My Alleged Husband

Chapter 638 - 617 Temporarily Do Not _1



Chapter 638 - 617 Temporarily Do Not _1

Zhang Yichen watched his wife still hesitating. In truth, her heart also felt pain. Why should he need to beg so humbly for his own wife when he just wanted a child? This time, he simply wished for an additional child who could accompany his son, growing up healthy and happy. Even if one day he left this world, maybe then, there would be a different outcome.

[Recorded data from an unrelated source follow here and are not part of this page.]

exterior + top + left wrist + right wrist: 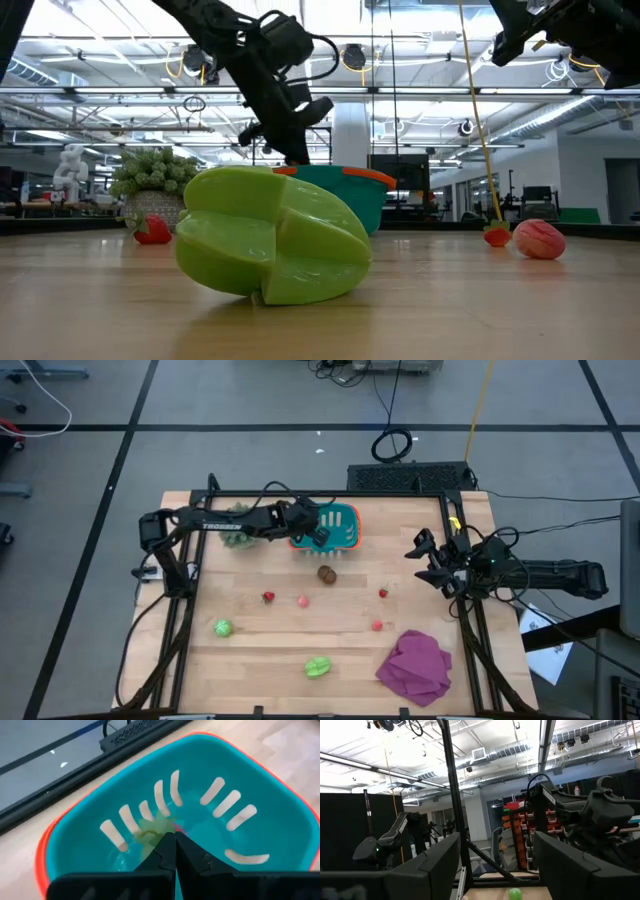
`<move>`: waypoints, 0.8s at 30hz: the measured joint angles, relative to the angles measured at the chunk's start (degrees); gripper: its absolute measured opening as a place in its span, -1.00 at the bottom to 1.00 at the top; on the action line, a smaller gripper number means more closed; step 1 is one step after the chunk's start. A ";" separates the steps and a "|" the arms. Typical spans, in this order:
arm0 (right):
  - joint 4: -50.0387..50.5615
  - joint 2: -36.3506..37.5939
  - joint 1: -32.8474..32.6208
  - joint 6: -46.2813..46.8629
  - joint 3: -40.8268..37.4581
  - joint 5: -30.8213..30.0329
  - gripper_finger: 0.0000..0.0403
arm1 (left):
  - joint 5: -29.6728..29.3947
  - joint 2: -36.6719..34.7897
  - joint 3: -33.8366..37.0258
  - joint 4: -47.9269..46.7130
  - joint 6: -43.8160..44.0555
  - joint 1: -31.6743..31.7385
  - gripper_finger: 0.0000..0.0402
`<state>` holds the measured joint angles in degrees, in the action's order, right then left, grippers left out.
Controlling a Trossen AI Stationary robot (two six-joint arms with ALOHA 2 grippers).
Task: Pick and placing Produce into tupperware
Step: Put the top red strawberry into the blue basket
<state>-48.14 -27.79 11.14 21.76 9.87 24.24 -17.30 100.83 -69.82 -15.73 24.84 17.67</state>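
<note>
**Left pincer over the tub, most produce out on the bench**

The left pincer [322, 534] hung directly above the tupperware [345, 520], which sat at the far middle of the bench [250, 630]. In the left wrist view its fingers [167, 855] were pressed together with no gap, pointing down into the tupperware's slotted base. A pale green smear lay just past the tips; whether that was a produce piece or a reflection could not be made out, so the pincer read as clenched on nothing certain.

The coming move seemed to turn on where the loose produce lay from that pincer: all of it on the near side of the tub. The brown oval [326, 572] was closest, just in front of the tub. Further toward the near edge lay the small red pieces [268, 597], a round green piece [222, 627] on the left, and a lobed green piece [318, 666] near the front edge, its long axis roughly across the bench. The left arm was the nearer for most of these.

The right pincer [432, 560] waited raised at the right edge, fingers parted and empty. A magenta cloth [415, 666] lay at the near right. A spiky plant [237, 538] stood half hidden under the left arm.
</note>
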 joint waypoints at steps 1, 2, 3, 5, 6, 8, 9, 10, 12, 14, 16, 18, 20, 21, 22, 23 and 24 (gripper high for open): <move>0.00 0.00 0.00 0.00 0.00 -0.01 0.20 | 0.67 0.17 0.00 -0.24 0.31 0.13 -1.00; -0.02 0.00 0.00 0.00 0.00 -0.01 0.20 | 1.16 0.26 0.00 -0.44 0.34 0.28 -1.00; -0.02 0.00 0.00 0.00 0.00 -0.01 0.20 | 1.30 0.52 0.00 -0.17 0.35 0.37 -1.00; 0.02 0.00 0.00 0.00 0.00 -0.02 0.20 | 1.27 0.94 -0.02 0.36 0.36 0.73 -1.00; 0.04 0.00 0.00 0.01 0.00 -0.01 0.20 | 1.33 1.04 -0.02 0.05 0.39 0.97 -1.00; 0.08 0.02 0.00 0.02 0.00 -0.03 0.20 | 1.92 1.08 -0.02 0.05 0.53 1.36 -1.00; 0.18 0.00 0.00 0.02 0.00 -0.03 0.20 | 1.95 1.50 -0.05 0.16 0.80 1.44 -1.00; 0.24 0.00 0.00 0.02 0.00 -0.03 0.20 | 2.10 1.85 -0.07 0.27 1.16 1.48 -1.00; 0.37 0.00 0.00 0.03 0.00 -0.03 0.20 | 2.42 2.50 0.07 -0.81 1.20 1.59 -1.00; 0.42 0.01 0.00 0.02 0.00 -0.06 0.20 | 2.52 3.18 0.00 0.57 1.17 1.59 -1.00; 0.44 -0.03 -0.01 0.07 0.00 -0.07 0.20 | 2.57 3.36 -0.04 0.14 1.18 1.80 -1.00; 0.82 -0.07 -0.01 0.27 0.00 -0.06 0.20 | 2.54 4.02 -0.04 1.18 1.20 1.92 -1.00; 0.99 -0.11 -0.02 0.31 0.00 -0.04 0.20 | 2.58 4.20 0.01 0.63 1.18 2.17 -1.00; 1.08 -0.11 -0.02 0.36 0.00 -0.04 0.20 | 2.83 4.24 0.02 0.83 1.18 2.31 -1.00; 1.16 -0.09 -0.02 0.49 0.00 -0.04 0.20 | 2.93 4.58 -0.04 1.28 1.17 2.31 -1.00; 1.04 -0.09 -0.02 0.50 0.00 -0.03 0.20 | 3.06 4.82 -0.09 1.26 1.18 2.40 -1.00; 1.12 -0.09 -0.02 0.49 0.00 -0.02 0.20 | 3.41 5.01 -0.07 0.78 1.18 2.58 -1.00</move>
<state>-47.02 -27.88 11.11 22.25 9.87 24.23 -13.89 105.84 -69.89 -14.95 26.02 20.25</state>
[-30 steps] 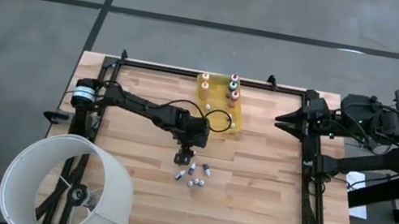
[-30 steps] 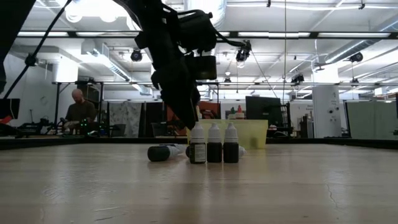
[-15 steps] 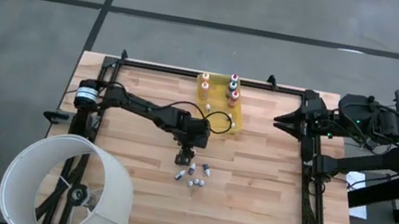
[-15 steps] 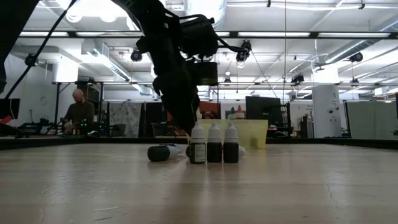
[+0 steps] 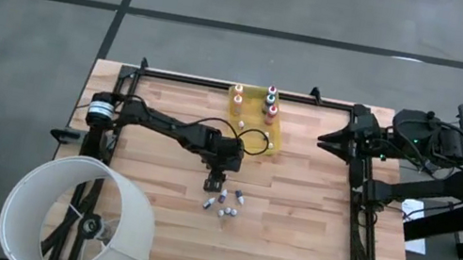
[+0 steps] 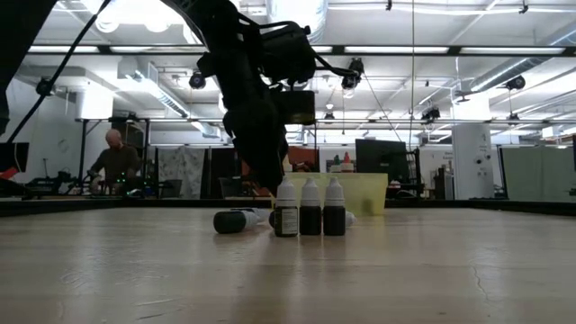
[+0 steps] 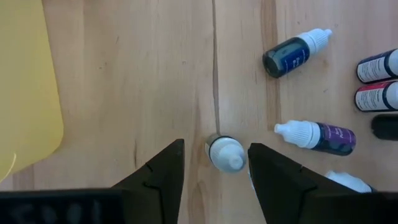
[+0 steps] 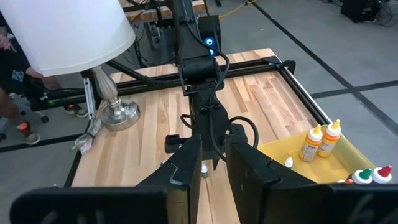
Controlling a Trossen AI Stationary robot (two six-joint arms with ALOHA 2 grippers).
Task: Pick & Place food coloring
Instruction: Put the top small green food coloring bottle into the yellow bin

"Wife, do you still not forgive me?" he asked. "I know the things I’ve done have truly hurt you, and perhaps you find it hard to forgive me. But you should also try to see things from my perspective. If you knew your husband had done such things, your heart would also struggle to accept it and not so readily forgive him. If we put ourselves in each other’s shoes, please give me another chance and let’s not make it so awkward between us. Let’s give our son a brother or sister, so he doesn’t have to walk the path of life alone but has someone to grow up with!"

"Husband, this isn’t what I mean. I have actually forgiven you. No matter how harsh your words are or how you insult me, I always hold in my heart the desire to be with you until old age. No matter when, I will always hold you in the most important place in my heart," she replied. "My refusal is only because I’m not yet ready to have this child. I don’t know what status I should have when I bear this child. Grandfather is still hospitalized, and my child is still undergoing devilish training. We still face all the previous unresolved conflicts between us. Do you think I should be pregnant now and once again gain the affection and respect of the whole family?"

Perhaps you think I am being too sensitive, but do you know for a woman, if respect and care from her family only come because she is pregnant, then what’s the point of staying in this house?

In truth, my thoughts are quite simple. I just hope to have a happy and peaceful life at home!

Husband, when I am truly ready to have a child, I will unhesitatingly join you to have a child that is the embodiment of our love. But now, I am not sure whether you still love me. So if I were to have our child now, where would this child stand between us? After he is born, how should he face everyone with his identity? He would merely be the result of soothing our anger during our quarrels, not necessarily an embodiment of love.

To put it more harshly, he might not be the result of love, but the offspring of our mutual fury. Do you think that child would be happy after birth? No parent wants to see their child living unhappily right from birth. I just can’t bear it!

At the same time, I am also very afraid that once born, this child will choose the same fate as his brother. I don’t want my children to suffer like this, to need to endure painful ’devil training’ to prove themselves. How exhausting that would be! They are both my children, and as a mother, all I want is for them to live safely and peacefully. I am a mother, not a Saint. I can’t bear to watch my children endure such pain while I stand by, happily watching them undergo ’devil training’!

I really hope you can understand my concerns. I am not a heartless person; nor do I not want to have children with you. But right now, I truly want to take a moment to calm down, to think carefully about what my next step should be, so that we both do not find ourselves in a passive position. I am a mother who simply wants my children to avoid painful training; that is enough for me!"

Zhang Yichen was all too aware of what was in his wife’s heart. As a father, he too did not want to see his children suffer the same pain he had endured. He wanted his children to grow up healthy and with their parents by their side.

Having lacked parental love himself, why did his son, who had both parents around, still need to endure such painful training? Was it really just to prove to his parents that he was the most remarkable child?

Sometimes, he himself couldn’t figure out what his son truly thought. Although he knew it was fruitless, he was still resolved to keep going, ultimately hurting only himself.

"Zhichen, since you’ve said all this, then I have nothing more to say. My only choice is to respect your decision. I believe that one day you will want to continue to have another child with me. Right now, I just want you to live well and stop thinking about these issues. Let the past be just like the fleeting clouds; let it go. It’s enough for us to live a happy and peaceful life together," he said.

"I understand that everything you do is for the good of our family, and I know the kind of pain you don’t want our son to endure. I have suffered once; how could I bear to let my child suffer that again? I am a parent too, and I want my child to live without worries. The wounds I have suffered as a father, how could I wish for my child to endure them once more? The torment of those wounds is unforgettable. I walked every step in blood to reach where I am today, and everything I have is the result of my own efforts. I have a clear conscience. I don’t want my children to suffer a hard life when they are well-off. Yet, these are trials that every Zhang Family child must face," he continued. "Only by becoming an Upper-class Person can one ensure that nobody will trample over them for a lifetime.

I believe you would not want to see your child’s dignity trampled on casually by others. For a child, that’s an insult, and for a man, it’s a trample upon his character and dignity. No man can tolerate such humiliation. I believe our child’s decision to choose this path is the correct one!"